Why do small language models underperform? Studying Language Model Saturation via the Softmax Bottleneck
Nathan Godey, Éric de la Clergerie, Benoît Sagot
TL;DR
This work investigates why small language models underperform and saturate during late pretraining. It posits that a mismatch between a model’s hidden dimension and the high-rank target contextual distribution creates a softmax bottleneck in the linear LM head, leading to representation degeneration and performance drops. Through empirical analysis of Pythia checkpoints, spectral studies of head weights, and rank-constrained head experiments, the authors show that small models experience rapid spectral saturation and last-layer anisotropy, and that a head rank around 1000–2000 is often necessary to avoid sharp performance degradation. They provide a theoretical link via a low-rank approximation bound that connects the inherent dimensionality of language to the observed bottleneck, and discuss practical implications for improving small LMs, including exploring non-linear or more expressive output layers.
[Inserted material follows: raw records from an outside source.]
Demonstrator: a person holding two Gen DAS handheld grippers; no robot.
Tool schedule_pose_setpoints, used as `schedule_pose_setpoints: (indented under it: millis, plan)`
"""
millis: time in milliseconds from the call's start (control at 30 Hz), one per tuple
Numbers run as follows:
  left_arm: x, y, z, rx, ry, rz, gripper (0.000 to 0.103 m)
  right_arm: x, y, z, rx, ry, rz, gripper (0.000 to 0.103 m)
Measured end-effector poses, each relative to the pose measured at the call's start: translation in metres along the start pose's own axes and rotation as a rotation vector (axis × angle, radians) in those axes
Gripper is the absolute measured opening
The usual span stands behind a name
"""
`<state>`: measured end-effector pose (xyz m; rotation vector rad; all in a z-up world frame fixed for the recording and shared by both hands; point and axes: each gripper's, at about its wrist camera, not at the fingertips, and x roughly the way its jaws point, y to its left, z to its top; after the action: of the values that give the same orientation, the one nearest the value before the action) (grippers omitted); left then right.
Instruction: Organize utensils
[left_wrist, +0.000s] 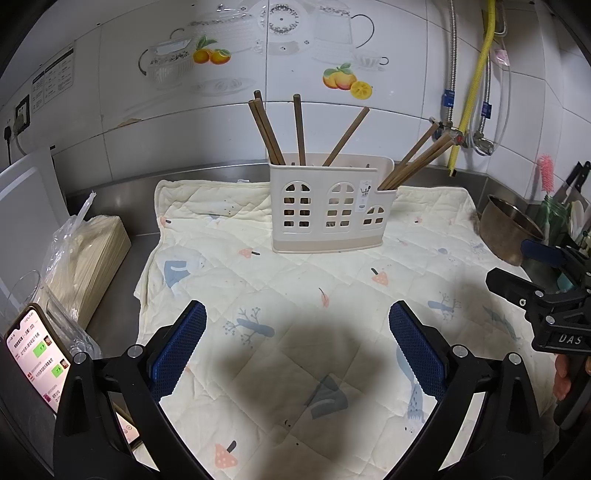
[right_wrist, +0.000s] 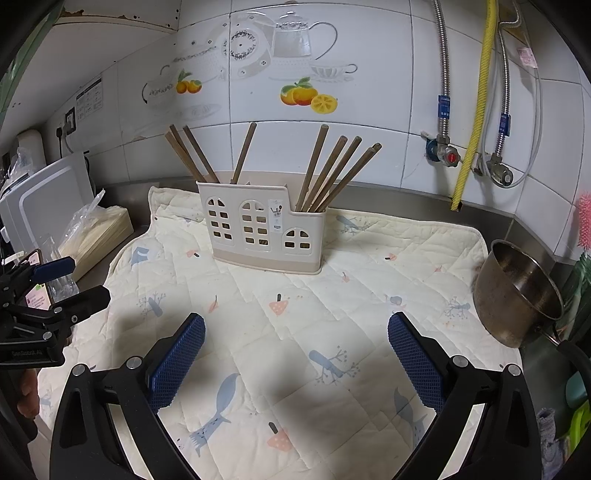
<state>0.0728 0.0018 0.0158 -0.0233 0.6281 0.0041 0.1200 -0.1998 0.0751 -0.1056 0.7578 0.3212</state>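
A quilted cloth (right_wrist: 332, 295) covers the desk; at its 12 o'clock edge stands the utensil holder (right_wrist: 264, 236), light and tippable. Its chopsticks (right_wrist: 332, 173) are stiff, thin, slippery: pinch mid-shaft. Left hand-held gripper (left_wrist: 297, 347) and right hand-held gripper (right_wrist: 295, 354) gape wide, empty.

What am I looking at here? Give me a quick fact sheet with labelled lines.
Surface: quilted mat on a steel counter
Holder: cream utensil caddy, upright on the mat
Contents: brown chopsticks leaning in its compartments
Left gripper: open, empty
Right gripper: open, empty
Nearby: metal bowl at the mat's right edge
Loose utensils on the mat: none visible
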Motion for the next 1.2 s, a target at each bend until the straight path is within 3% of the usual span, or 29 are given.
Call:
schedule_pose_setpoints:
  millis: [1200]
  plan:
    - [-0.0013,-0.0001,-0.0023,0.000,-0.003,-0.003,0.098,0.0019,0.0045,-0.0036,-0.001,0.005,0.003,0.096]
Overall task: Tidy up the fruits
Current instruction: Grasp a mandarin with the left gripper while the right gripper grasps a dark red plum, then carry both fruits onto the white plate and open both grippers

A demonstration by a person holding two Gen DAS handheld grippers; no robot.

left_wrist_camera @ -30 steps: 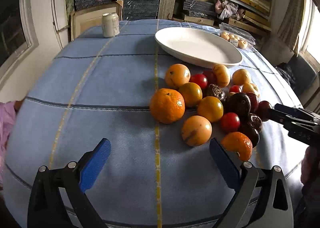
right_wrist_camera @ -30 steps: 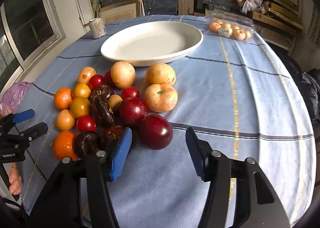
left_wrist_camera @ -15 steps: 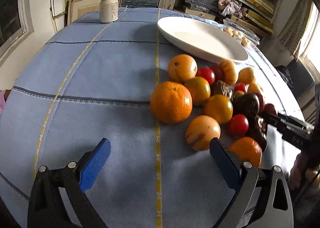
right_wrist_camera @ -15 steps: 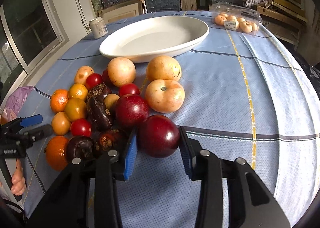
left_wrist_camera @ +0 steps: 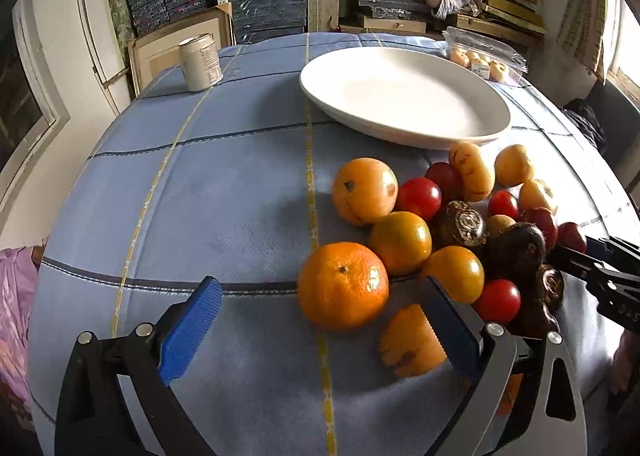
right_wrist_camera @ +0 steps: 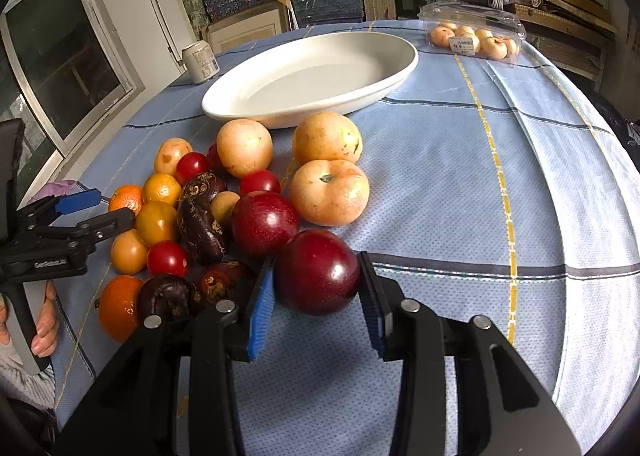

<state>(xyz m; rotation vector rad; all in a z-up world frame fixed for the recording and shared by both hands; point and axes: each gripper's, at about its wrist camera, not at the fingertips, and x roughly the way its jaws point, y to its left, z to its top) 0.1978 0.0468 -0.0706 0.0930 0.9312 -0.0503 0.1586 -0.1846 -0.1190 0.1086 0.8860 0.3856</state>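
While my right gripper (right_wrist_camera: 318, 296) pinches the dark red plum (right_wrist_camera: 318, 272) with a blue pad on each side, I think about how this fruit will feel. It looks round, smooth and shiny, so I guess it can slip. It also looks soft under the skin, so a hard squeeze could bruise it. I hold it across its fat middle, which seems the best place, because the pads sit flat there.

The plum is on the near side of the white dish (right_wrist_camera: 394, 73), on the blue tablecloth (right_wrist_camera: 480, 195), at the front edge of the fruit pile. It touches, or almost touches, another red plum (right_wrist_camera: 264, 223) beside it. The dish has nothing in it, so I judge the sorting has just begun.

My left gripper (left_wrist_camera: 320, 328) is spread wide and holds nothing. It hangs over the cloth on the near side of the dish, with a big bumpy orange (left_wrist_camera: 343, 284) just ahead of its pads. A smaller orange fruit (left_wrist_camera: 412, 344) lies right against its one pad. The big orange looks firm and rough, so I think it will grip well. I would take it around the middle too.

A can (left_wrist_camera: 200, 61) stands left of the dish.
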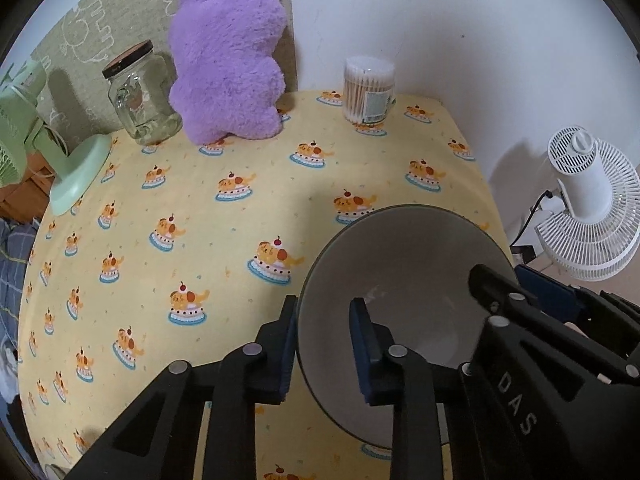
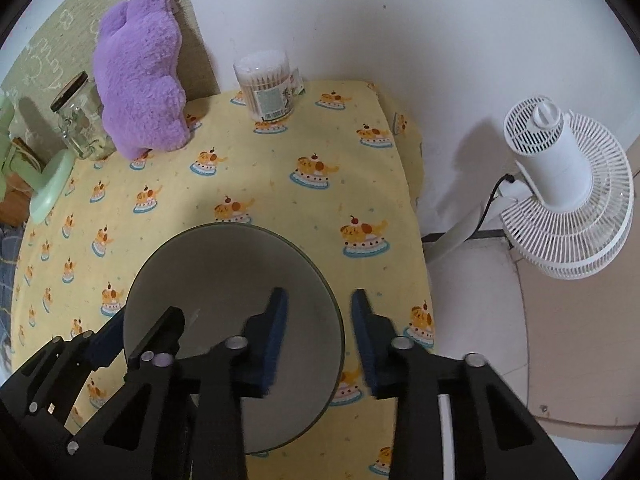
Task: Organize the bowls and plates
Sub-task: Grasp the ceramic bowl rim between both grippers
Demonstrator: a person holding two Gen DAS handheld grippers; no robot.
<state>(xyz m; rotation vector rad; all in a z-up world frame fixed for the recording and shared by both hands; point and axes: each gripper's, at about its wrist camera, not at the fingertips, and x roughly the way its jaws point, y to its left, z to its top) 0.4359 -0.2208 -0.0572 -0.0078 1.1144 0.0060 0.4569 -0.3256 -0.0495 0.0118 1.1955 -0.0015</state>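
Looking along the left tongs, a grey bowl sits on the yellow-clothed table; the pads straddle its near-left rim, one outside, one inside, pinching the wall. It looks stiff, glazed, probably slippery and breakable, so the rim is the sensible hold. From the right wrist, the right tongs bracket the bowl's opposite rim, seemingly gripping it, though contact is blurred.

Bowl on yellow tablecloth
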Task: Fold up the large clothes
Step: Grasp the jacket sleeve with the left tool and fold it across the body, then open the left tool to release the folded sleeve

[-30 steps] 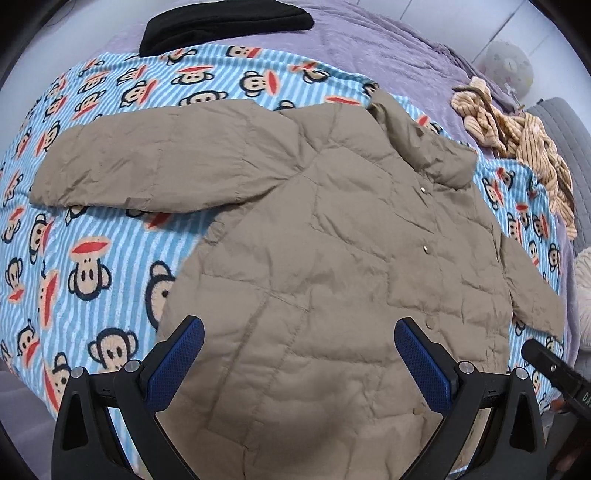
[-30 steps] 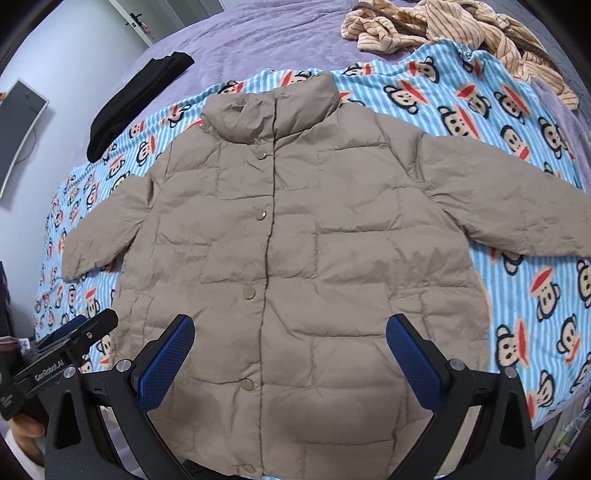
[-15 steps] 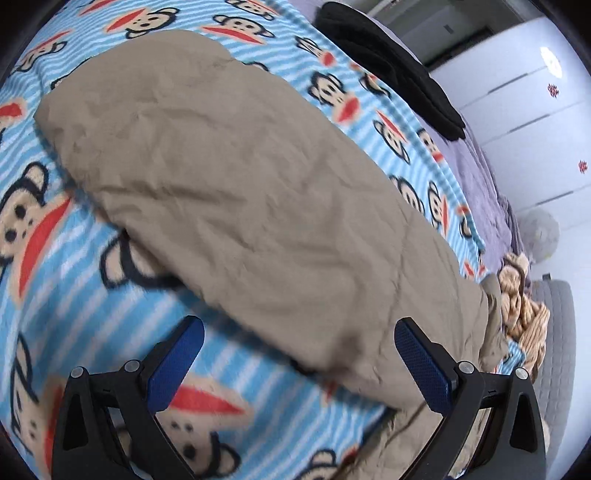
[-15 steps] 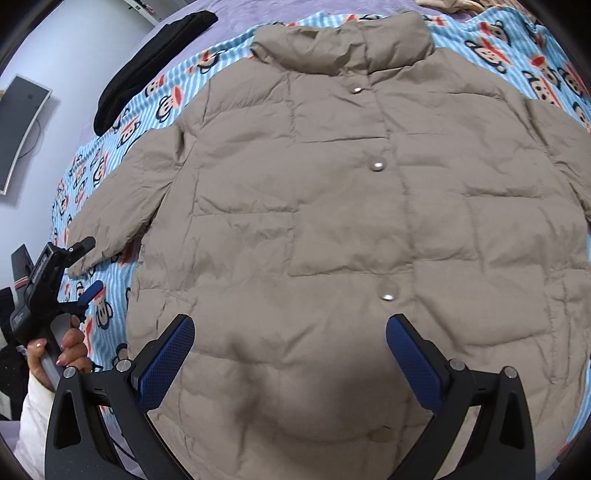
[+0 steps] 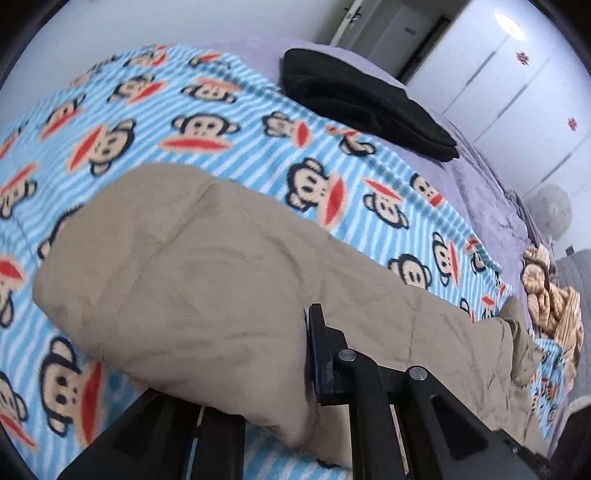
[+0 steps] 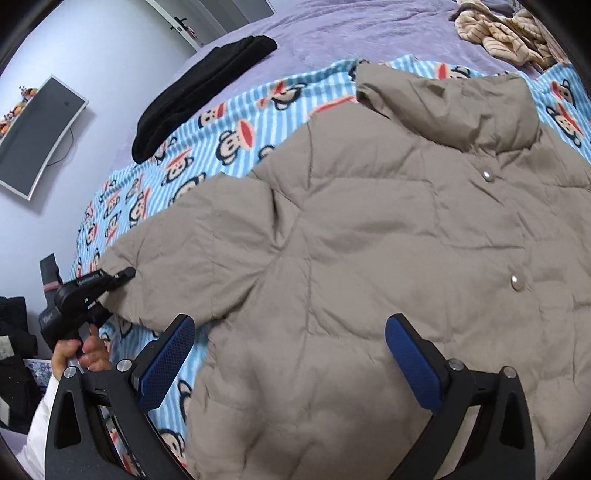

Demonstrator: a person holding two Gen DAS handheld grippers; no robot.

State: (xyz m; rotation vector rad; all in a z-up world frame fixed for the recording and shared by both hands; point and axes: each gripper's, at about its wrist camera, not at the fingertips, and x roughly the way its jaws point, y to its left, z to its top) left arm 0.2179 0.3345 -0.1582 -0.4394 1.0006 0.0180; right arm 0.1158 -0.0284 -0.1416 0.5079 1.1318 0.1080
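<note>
A tan quilted puffer jacket (image 6: pixel 369 258) lies face up on a blue striped monkey-print blanket (image 6: pixel 229 122). Its collar (image 6: pixel 454 107) points to the far side. Its left sleeve (image 5: pixel 192 280) stretches toward the blanket's edge. My left gripper (image 5: pixel 288 373) is shut on the cuff end of that sleeve; one finger lies over the fabric, the other is hidden under it. It also shows in the right wrist view (image 6: pixel 122 275) at the cuff. My right gripper (image 6: pixel 291 362) is open and empty, just above the jacket's lower body.
A folded black garment (image 6: pixel 199 92) lies on the purple bedspread (image 6: pixel 332 33) beyond the blanket. A crumpled beige striped garment (image 6: pixel 506 29) lies at the far right. A monitor (image 6: pixel 37 129) hangs on the left wall. White wardrobes (image 5: pixel 498 74) stand behind the bed.
My left gripper has dropped to the left sleeve and shut on its cuff end. My right gripper has moved closer over the jacket and swung left, staying open.
</note>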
The study advances understanding of how dimensionality, rank, and spectral properties shape the efficiency and limits of language modeling at smaller scales.
Abstract
Recent advances in language modeling consist in pretraining highly parameterized neural networks on extremely large web-mined text corpora. Training and inference with such models can be costly in practice, which incentivizes the use of smaller counterparts. However, it has been observed that smaller models can suffer from saturation, characterized as a drop in performance at some advanced point in training followed by a plateau. In this paper, we find that such saturation can be explained by a mismatch between the hidden dimension of smaller models and the high rank of the target contextual probability distribution. This mismatch affects the performance of the linear prediction head used in such models through the well-known softmax bottleneck phenomenon. We measure the effect of the softmax bottleneck in various settings and find that models based on less than 1000 hidden dimensions tend to adopt degenerate latent representations in late pretraining, which leads to reduced evaluation performance.